By Ann Marie Buerkle
The state of the American health care industry is one of the most important issues we face as a nation. Health care affects everyone on a personal level, and I share the concerns of Upstate New Yorkers about the future of health care. As someone deeply involved with the medical community for over 30 years, I also care about the policy reform side of medicine.
I am a registered nurse and attorney and for the last 13 years served as an assistant attorney general representing Upstate Medical University. The medical establishment in Upstate New York does a wonderful job meeting the needs of the community, but today it faces some serious challenges that I believe need to be addressed.
The cost of medical malpractice insurance is crippling the medical profession. Many doctors won't even consider certain specialties because of the insurance costs involved. Texas and California have both initiated successful tort reform. We must consider reasonable tort reform measures, such as caps on awards for non-economic damages in liability cases.
Most Americans agree that the main problem facing the health care industry is not access but cost. By injecting competition into the health insurance system we can lower cost and keep the quality of our health care system. We can increase competition by making health insurance portable, allowing insurance to be purchased across state lines, and enhancing health savings accounts.
Prior to the passage of the health care law, many in Washington, including our current congressional representative, told us that the new law was going to address the issues of cost and accessibility. Most Americans agree we need health care reform, but when we realized that what was being promoted and ultimately passed was not about reforming health care but controlling and remaking healthcare as we know it, we rejected it.
Not only does the new health care law not provide true health care reform by addressing cost and accessibility, but it also creates an uncertain climate for the business community. Small businesses are in a holding pattern because they are worried about the increased tax burden, new regulations and additional debt engendered by the new health care bill.
For most of us in Central New York, the top concerns on our minds are jobs and the economy, health care reform and the growth of the federal government. Rep. Dan Maffei voted for the health care bill, for the ineffective and government-growing stimulus package and for cap and trade. What is he talking about now? Social Security.

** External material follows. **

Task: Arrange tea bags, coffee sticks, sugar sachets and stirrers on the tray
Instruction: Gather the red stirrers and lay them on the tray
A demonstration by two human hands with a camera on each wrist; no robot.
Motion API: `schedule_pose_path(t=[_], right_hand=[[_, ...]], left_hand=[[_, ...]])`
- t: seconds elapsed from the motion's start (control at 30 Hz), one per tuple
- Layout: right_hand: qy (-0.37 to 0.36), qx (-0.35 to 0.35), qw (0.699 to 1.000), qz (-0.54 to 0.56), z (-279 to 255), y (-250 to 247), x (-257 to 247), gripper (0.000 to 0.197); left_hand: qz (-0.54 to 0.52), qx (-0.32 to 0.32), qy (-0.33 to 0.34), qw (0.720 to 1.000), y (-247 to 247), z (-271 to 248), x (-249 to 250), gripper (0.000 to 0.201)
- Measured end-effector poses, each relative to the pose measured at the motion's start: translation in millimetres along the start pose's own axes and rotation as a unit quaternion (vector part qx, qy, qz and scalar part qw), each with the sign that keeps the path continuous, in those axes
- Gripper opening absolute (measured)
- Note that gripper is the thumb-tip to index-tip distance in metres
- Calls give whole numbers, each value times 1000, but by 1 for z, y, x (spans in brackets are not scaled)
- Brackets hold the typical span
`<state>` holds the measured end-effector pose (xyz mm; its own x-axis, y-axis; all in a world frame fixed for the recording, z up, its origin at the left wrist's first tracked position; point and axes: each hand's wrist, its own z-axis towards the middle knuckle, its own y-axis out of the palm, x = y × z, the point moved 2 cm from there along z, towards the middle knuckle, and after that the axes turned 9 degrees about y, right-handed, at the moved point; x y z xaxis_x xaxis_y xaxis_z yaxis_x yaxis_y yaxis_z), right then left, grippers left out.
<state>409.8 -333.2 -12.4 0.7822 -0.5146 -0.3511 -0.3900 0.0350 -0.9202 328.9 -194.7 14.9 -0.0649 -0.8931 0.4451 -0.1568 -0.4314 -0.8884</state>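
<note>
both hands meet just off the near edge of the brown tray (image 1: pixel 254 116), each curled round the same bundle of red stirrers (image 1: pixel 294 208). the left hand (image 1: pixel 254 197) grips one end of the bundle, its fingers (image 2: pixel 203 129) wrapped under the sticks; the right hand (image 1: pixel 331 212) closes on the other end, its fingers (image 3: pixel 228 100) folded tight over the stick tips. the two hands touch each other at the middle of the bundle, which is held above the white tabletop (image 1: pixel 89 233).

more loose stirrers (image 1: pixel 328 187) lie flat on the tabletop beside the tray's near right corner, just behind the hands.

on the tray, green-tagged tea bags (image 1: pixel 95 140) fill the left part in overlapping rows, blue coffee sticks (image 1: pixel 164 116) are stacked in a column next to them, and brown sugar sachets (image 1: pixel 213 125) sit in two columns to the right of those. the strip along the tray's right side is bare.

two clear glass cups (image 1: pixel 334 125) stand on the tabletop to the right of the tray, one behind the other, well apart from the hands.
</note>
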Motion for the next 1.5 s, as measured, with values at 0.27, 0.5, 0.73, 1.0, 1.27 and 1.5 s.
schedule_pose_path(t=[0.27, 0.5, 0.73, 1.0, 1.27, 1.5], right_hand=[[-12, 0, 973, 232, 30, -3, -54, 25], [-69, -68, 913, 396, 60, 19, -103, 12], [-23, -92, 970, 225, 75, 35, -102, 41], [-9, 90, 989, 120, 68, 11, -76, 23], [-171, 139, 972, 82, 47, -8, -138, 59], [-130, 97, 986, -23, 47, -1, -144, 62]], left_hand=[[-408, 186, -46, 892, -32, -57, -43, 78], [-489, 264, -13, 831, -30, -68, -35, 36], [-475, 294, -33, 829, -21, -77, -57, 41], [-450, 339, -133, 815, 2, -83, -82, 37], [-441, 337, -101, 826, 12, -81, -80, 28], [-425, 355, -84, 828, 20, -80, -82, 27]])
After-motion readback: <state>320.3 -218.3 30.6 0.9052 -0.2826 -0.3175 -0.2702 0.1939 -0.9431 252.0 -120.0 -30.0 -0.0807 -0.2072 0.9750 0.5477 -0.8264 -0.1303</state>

I believe Maffei is talking about Social Security for three reasons. First, he is attempting to distract Central New Yorkers from examining his record and holding him accountable. Second, he is trying to scare senior citizens into believing that I am for reducing their benefits and raising the retirement age for them, charges that are absolutely false. Last, he truly doesn't understand what is on the hearts and minds of his constituents because he stopped listening to them from almost the moment he took the oath of office.
This Nov. 2, voters in New York's 25th District have a clear choice before them. They can vote again for Maffei and continue to allow him to vote lockstep with Nancy Pelosi and his fellow liberal Democrats. Or they can vote for me, someone who will vote for legislation that lowers taxes, shrinks the federal government and promotes true health care reform.
Ann Marie Buerkle is the Republican, Conservative and Independence Party candidate for the 25th Congressional District in the U.S. House of Representatives.